:: Exercise goal ::
Across all the entries, how many lines hold "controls"? Answer with that number and nothing else.

[Recorded data]
────────────────────
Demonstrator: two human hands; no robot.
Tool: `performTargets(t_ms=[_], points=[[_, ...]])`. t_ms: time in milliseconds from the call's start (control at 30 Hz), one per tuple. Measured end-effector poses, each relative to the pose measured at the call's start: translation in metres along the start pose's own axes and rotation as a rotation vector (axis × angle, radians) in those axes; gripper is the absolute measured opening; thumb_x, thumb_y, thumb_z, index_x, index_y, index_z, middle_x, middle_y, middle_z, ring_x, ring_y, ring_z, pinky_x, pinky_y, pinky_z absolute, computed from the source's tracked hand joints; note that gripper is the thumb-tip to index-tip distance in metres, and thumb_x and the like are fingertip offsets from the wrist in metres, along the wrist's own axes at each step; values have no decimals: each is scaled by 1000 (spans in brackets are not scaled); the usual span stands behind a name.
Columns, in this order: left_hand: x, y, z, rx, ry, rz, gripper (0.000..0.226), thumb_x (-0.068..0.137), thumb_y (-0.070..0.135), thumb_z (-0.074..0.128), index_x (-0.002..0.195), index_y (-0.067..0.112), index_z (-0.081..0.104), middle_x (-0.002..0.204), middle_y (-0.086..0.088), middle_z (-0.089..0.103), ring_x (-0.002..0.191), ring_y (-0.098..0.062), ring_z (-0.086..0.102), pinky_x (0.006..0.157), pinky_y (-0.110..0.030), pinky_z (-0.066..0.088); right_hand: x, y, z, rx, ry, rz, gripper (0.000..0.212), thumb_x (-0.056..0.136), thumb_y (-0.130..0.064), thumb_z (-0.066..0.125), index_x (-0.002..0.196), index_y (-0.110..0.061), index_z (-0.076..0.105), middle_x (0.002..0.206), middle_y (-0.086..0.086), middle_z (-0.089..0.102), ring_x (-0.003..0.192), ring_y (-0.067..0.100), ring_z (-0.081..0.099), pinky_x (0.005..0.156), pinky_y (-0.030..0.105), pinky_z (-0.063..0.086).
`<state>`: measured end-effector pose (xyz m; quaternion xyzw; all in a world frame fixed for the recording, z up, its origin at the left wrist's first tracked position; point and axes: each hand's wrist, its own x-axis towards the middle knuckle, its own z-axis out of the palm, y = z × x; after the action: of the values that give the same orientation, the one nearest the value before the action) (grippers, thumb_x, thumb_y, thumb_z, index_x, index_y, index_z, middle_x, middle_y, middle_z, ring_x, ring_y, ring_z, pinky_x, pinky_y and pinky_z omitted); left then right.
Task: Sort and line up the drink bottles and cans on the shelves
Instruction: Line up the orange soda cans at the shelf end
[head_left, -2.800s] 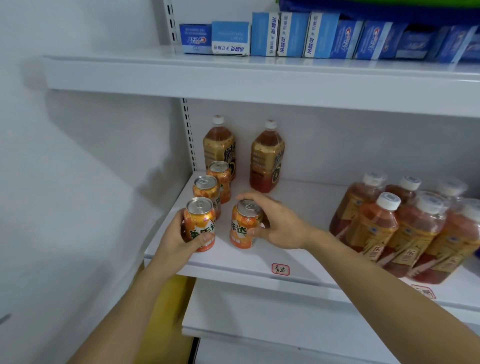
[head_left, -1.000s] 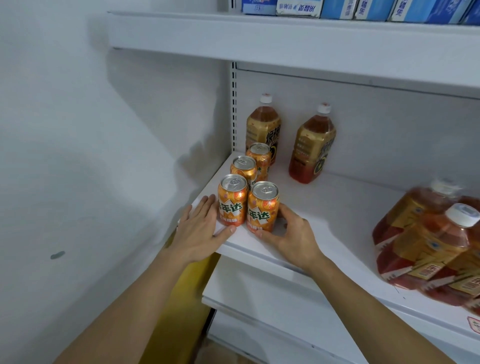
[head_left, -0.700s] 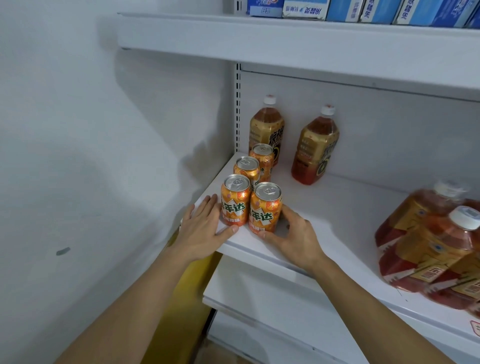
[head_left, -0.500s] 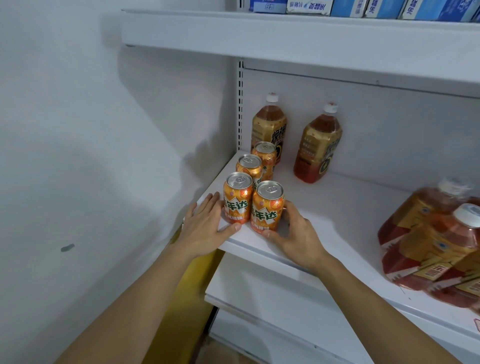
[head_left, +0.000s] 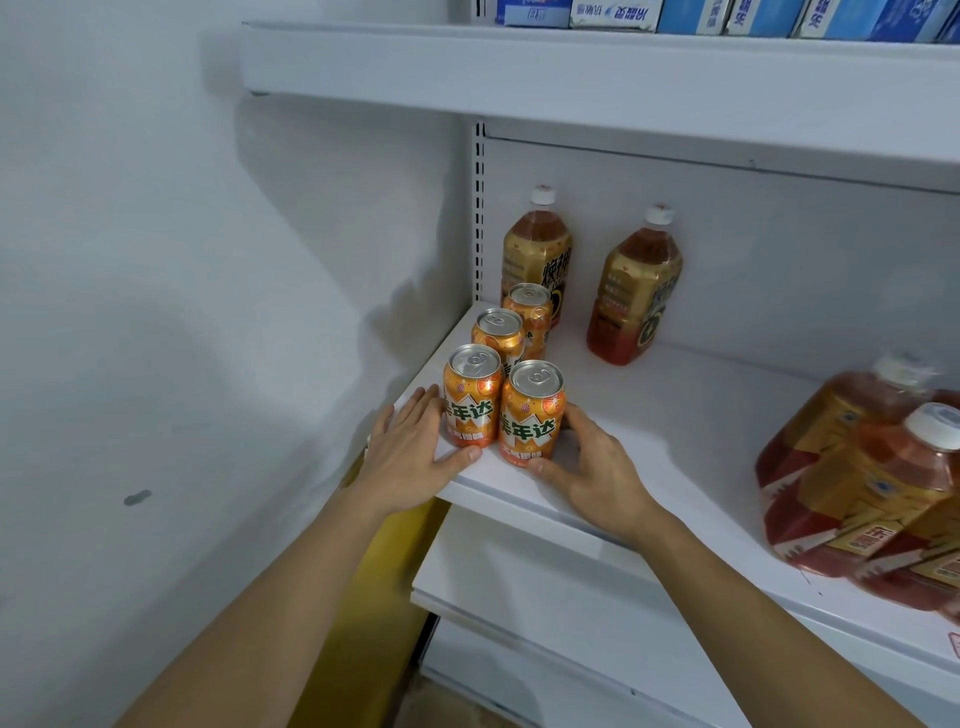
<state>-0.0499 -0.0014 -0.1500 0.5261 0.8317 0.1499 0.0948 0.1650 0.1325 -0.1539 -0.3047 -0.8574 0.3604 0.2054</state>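
Several orange soda cans stand at the left end of the white shelf (head_left: 675, 431). Two are side by side at the front: the left can (head_left: 470, 402) and the right can (head_left: 531, 410). Two more cans (head_left: 497, 332) form a line behind the left one. My left hand (head_left: 410, 457) lies flat against the left can, fingers straight, thumb at its base. My right hand (head_left: 592, 467) cups the right can, fingers curled round its side, thumb at its front base. Two brown tea bottles (head_left: 537, 254) (head_left: 636, 291) stand upright at the back.
A cluster of large red tea bottles (head_left: 872, 467) leans at the right of the same shelf. The white wall (head_left: 208, 312) is close on the left. The shelf above (head_left: 571, 67) carries blue boxes (head_left: 613, 10). A lower shelf (head_left: 545, 597) sits below.
The two front cans, apart at first, now stand touching side by side with a hand on each. My left hand went from gripping to lying flat. Little has moved over the last second.
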Motion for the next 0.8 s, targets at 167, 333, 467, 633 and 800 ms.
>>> performTargets(t_ms=[167,333,467,633,800], points=[[1,-1,-1,15,-6,9,93,91,78,37,163,26,9,172,0,11,158,-18,7,128,-51,6,-3,-5,-3,25,-17,7,79,84,-58,74,150,-32,39,144,-14,56,127,7,54,106,33,49],[3,-4,1,33,-24,25,95,90,81,34,163,28,4,172,1,8,159,-18,5,128,-50,6,3,-49,-36,341,240,-45,55,100,-57,43,148,-29,43,139,-9,55,124,-2,52,100,21,47],[2,-3,2,35,-33,16,101,87,81,44,163,27,3,172,2,9,158,-17,5,128,-50,6,92,-113,-75,-202,38,-222,34,106,-24,50,139,-30,54,138,-3,58,116,7,55,96,25,46],[5,-5,1,-10,-23,8,105,82,84,50,162,29,10,171,4,16,158,-16,9,128,-50,7,161,-153,-67,-1056,-677,-304,80,83,-13,80,152,-31,44,153,2,46,136,28,48,107,45,48],[8,-6,-1,-55,-58,2,109,76,87,54,161,31,13,170,5,20,158,-18,13,127,-53,8,167,-153,-63,-1068,-669,-381,80,76,-18,87,146,-28,50,144,1,52,129,27,52,103,44,50]])
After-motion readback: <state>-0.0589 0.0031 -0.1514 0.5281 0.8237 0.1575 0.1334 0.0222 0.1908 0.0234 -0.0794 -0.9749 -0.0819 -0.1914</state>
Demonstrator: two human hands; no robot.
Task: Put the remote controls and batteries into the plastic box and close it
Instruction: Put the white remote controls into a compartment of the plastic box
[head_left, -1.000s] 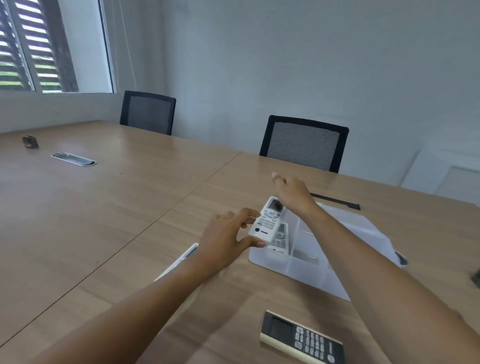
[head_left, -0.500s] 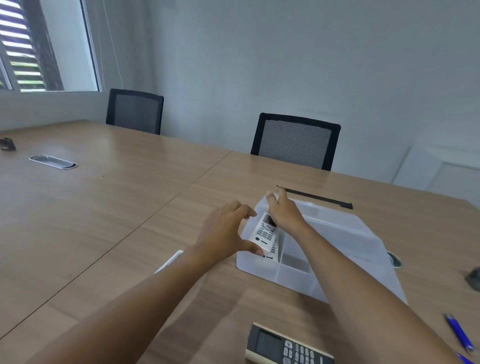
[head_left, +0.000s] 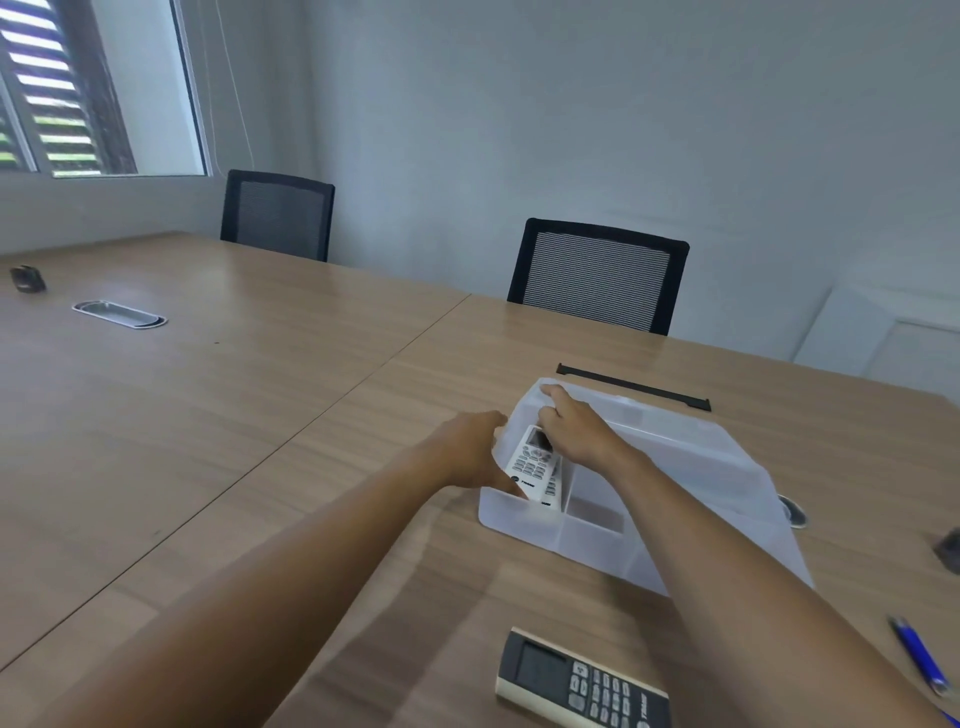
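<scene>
A translucent plastic box with dividers stands open on the wooden table. In its left compartment a white remote control lies tilted on another white remote. My left hand grips the white remote's lower end at the box's left wall. My right hand rests on the remote's top end, fingers curled over it. A black remote control with a cream edge lies on the table in front of the box. No batteries are visible.
A black strip lies behind the box. A blue pen and a dark object are at the right. Two black chairs stand at the far edge. A metal cable port is on the left.
Both hands have lowered the white remote from above the box down into its left compartment. The view has shifted slightly.
</scene>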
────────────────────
:: Finished exercise ::
2